§ EXERCISE DESCRIPTION: Nothing should differ between your answer and the records.
# # # # #
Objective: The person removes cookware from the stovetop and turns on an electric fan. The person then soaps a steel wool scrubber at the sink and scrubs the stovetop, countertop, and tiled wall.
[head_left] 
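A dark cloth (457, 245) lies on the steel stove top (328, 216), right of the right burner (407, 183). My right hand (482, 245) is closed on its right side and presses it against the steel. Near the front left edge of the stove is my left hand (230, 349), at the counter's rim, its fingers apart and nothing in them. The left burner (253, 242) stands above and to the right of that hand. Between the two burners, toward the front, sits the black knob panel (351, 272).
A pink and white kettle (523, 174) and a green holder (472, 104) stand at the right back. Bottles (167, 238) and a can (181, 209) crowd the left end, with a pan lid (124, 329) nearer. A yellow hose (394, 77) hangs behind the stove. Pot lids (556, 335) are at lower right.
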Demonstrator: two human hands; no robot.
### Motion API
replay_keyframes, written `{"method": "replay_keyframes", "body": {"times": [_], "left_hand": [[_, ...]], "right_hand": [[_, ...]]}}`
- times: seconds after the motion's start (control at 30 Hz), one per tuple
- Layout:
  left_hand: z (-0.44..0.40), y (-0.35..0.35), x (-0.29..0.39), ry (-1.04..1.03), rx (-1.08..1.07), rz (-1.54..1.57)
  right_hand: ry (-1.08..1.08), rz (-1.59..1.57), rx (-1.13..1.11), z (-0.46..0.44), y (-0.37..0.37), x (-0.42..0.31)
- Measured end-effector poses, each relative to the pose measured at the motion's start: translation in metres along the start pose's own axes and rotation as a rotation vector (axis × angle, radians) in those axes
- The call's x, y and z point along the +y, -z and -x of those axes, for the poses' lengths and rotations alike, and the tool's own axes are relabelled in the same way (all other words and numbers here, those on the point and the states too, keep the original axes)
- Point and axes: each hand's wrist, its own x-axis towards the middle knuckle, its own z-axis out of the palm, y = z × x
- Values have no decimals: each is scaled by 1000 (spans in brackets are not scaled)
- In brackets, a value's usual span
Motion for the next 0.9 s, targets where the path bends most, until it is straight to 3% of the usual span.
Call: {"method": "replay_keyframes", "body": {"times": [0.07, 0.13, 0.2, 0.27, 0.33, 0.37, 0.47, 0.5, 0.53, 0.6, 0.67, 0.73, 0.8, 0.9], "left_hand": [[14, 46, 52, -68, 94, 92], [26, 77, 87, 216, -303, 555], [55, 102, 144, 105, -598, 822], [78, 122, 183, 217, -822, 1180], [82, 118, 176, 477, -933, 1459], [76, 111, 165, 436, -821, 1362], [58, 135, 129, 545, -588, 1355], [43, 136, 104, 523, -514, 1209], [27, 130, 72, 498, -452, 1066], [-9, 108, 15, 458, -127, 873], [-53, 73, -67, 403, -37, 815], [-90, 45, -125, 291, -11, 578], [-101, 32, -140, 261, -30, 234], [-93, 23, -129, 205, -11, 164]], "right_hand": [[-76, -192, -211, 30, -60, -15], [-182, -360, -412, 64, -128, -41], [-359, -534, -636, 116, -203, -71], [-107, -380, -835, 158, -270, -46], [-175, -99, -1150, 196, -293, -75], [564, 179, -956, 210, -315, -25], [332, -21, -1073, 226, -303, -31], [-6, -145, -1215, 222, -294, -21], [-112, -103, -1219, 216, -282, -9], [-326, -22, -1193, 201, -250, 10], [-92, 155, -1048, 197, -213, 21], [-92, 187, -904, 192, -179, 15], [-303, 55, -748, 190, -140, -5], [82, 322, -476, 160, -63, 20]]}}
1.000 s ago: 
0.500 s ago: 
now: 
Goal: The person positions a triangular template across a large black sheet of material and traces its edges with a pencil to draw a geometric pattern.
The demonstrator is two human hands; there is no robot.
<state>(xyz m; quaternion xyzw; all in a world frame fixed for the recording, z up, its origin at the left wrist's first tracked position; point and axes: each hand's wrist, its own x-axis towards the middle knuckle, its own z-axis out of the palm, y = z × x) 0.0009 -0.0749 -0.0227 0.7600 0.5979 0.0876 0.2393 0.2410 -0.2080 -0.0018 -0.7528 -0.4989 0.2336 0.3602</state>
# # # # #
§ PROBLEM SOLUTION:
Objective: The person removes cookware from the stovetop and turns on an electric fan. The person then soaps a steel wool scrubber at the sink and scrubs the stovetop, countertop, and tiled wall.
[head_left] 
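A dark cloth (457, 245) lies on the steel stove top (328, 216), right of the right burner (407, 183). My right hand (482, 245) is closed on its right side and presses it against the steel. Near the front left edge of the stove is my left hand (230, 349), at the counter's rim, its fingers apart and nothing in them. The left burner (253, 242) stands above and to the right of that hand. Between the two burners, toward the front, sits the black knob panel (351, 272).
A pink and white kettle (523, 174) and a green holder (472, 104) stand at the right back. Bottles (167, 238) and a can (181, 209) crowd the left end, with a pan lid (124, 329) nearer. A yellow hose (394, 77) hangs behind the stove. Pot lids (556, 335) are at lower right.
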Demonstrator: two human hands; no robot.
### Motion API
replay_keyframes, written `{"method": "replay_keyframes", "body": {"times": [_], "left_hand": [[_, ...]], "right_hand": [[_, ...]]}}`
- times: seconds after the motion's start (control at 30 Hz), one per tuple
- Layout:
  left_hand: z (-0.44..0.40), y (-0.35..0.35), x (-0.29..0.39), ry (-1.04..1.03), rx (-1.08..1.07), rz (-1.54..1.57)
  right_hand: ry (-1.08..1.08), rz (-1.59..1.57), rx (-1.13..1.11), z (-0.46..0.44), y (-0.37..0.37), x (-0.42..0.31)
- Measured end-effector poses, each relative to the pose measured at the motion's start: translation in metres along the start pose's own axes and rotation as a rotation vector (axis × angle, radians) in those axes
- The call's x, y and z point along the +y, -z and -x of those axes, for the poses' lengths and rotations alike, and the tool's own axes are relabelled in the same way (all other words and numbers here, those on the point and the states too, keep the original axes)
- Point and axes: each hand's wrist, its own x-axis towards the middle knuckle, its own z-axis out of the palm, y = z × x
- Values have no decimals: each is scaled by 1000 (spans in brackets are not scaled)
- In brackets, a value's usual span
Motion for the next 0.9 s, targets where the path bends most, until it is straight to 3% of the usual span.
Call: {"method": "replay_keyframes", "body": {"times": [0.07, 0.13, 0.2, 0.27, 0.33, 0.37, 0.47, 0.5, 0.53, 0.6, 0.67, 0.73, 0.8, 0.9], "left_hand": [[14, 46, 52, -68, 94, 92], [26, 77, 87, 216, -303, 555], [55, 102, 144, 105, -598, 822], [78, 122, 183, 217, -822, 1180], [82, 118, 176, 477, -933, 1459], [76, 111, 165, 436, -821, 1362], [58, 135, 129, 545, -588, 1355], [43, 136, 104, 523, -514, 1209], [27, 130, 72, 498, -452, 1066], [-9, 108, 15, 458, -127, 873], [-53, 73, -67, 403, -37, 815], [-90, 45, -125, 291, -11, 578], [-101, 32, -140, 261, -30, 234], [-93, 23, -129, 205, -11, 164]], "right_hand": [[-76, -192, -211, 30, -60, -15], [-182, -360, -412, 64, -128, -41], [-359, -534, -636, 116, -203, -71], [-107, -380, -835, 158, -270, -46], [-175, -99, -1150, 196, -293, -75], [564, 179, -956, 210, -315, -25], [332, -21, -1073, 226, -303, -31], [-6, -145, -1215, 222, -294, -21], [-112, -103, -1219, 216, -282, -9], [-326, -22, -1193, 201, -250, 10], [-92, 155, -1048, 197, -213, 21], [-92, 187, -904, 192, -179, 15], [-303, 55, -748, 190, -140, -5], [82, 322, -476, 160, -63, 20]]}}
1.000 s ago: 
0.500 s ago: 
now: 
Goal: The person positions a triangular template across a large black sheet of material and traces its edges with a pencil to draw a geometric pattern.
The demonstrator is two human hands; there is no robot.
<state>(xyz m; quaternion xyzw; all in a world frame fixed for the recording, z up, its origin at the left wrist's first tracked position; point and axes: each hand's wrist, its own x-axis towards the middle knuckle, its own z-axis out of the palm, y = z × x) 0.0009 -0.0749 -0.0227 0.7600 0.5979 0.0876 0.2393 0.2410 -0.2080 -0.0018 -0.7528 -0.4989 0.2336 0.3602</state>

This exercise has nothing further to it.